_Prompt_.
Locate the word "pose" in the material, then show every line that holds it.
*** Block opens ***
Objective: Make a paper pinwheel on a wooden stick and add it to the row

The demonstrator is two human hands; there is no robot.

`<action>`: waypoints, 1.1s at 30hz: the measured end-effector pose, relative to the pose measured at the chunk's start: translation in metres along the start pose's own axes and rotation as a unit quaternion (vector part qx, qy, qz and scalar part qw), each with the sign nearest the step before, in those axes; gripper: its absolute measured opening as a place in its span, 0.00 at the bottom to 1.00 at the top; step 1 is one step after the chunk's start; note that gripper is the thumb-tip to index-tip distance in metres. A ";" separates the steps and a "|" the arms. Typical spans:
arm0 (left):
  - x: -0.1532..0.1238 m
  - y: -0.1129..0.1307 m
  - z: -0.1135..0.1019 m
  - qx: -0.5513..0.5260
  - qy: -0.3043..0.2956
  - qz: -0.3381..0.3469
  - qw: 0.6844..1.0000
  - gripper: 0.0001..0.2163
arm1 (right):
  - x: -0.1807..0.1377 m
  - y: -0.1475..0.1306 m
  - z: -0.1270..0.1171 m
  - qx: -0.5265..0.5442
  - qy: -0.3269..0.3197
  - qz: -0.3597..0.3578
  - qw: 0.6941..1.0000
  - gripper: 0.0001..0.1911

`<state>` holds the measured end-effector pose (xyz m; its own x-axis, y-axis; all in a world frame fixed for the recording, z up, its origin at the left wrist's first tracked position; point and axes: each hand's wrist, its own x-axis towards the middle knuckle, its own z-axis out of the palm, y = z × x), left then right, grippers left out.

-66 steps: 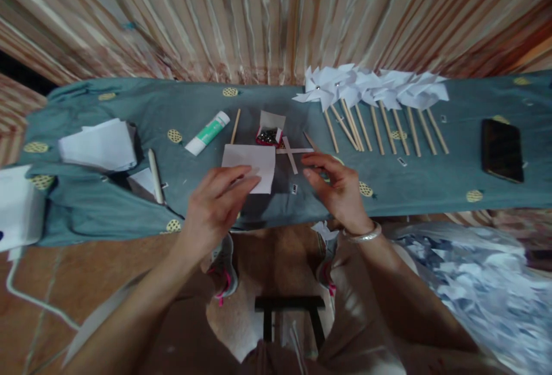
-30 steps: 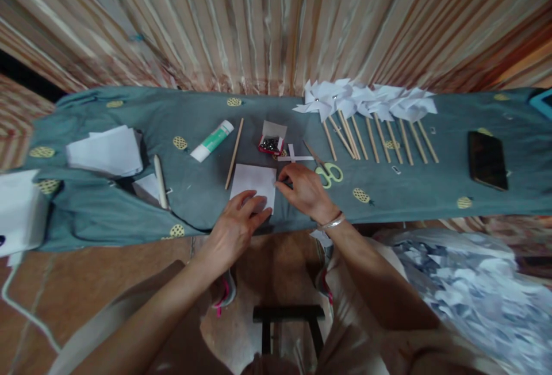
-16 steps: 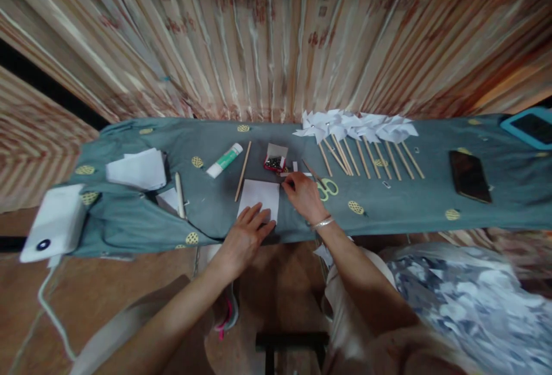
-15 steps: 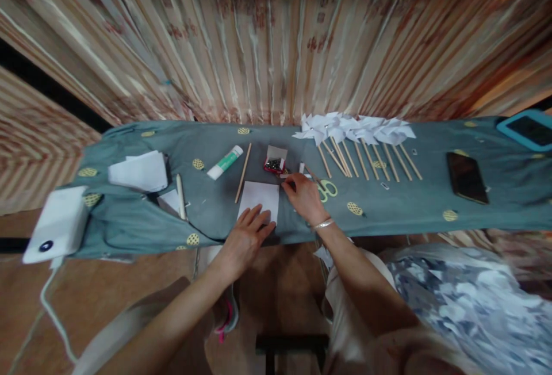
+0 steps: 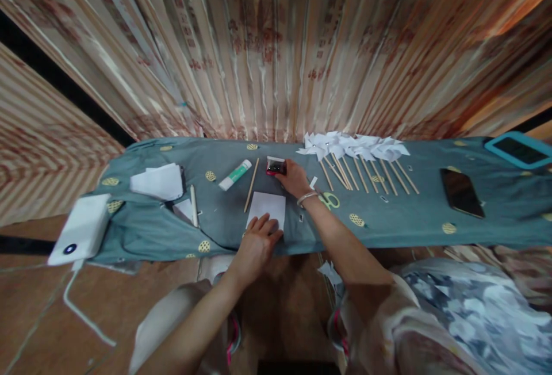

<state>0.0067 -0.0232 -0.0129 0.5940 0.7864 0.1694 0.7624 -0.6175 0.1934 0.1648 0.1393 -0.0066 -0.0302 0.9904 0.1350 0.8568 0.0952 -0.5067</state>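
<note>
On the pineapple-print tablecloth [image 5: 401, 226], the left hand [image 5: 257, 248] rests spread, ungrasping fingers on square white paper [image 5: 268, 205]; the right hand [image 5: 295, 179] touches a small red box [image 5: 274, 166], whether gripping, I cannot tell.

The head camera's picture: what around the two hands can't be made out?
In the head view:
- Small red box: contents too small; right hand covers one end, so gripping or touching is unclear.
- Square white paper: near edge partly under left hand.
- Scissors with yellow-green handles: blades hidden behind right wrist.
- Black bar: cut off by bottom edge.
</note>
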 end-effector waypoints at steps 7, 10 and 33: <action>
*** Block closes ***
_Your response_.
`<action>`: waypoints, 1.1s at 30hz: the measured end-effector pose, relative to the pose measured at the chunk's start: translation in metres along the start pose's own axes and rotation as a unit quaternion (vector part qx, qy, qz and scalar part qw), each with the sign nearest the step before, in those axes; gripper: its absolute measured opening as a place in its span, 0.00 at the bottom to 1.00 at the top; step 1 is one step after the chunk's start; note that gripper is the thumb-tip to index-tip distance in metres. A ";" separates the steps and a "|" the arms. Typical spans:
`<state>` holds the measured end-effector pose (xyz m; its own x-axis, y-axis; all in a world frame fixed for the recording, z up, its origin at the left wrist's first tracked position; point and axes: each hand's wrist, its own x-axis towards the middle knuckle, its own z-axis out of the palm, y = z × x), left then right, grippers left out.

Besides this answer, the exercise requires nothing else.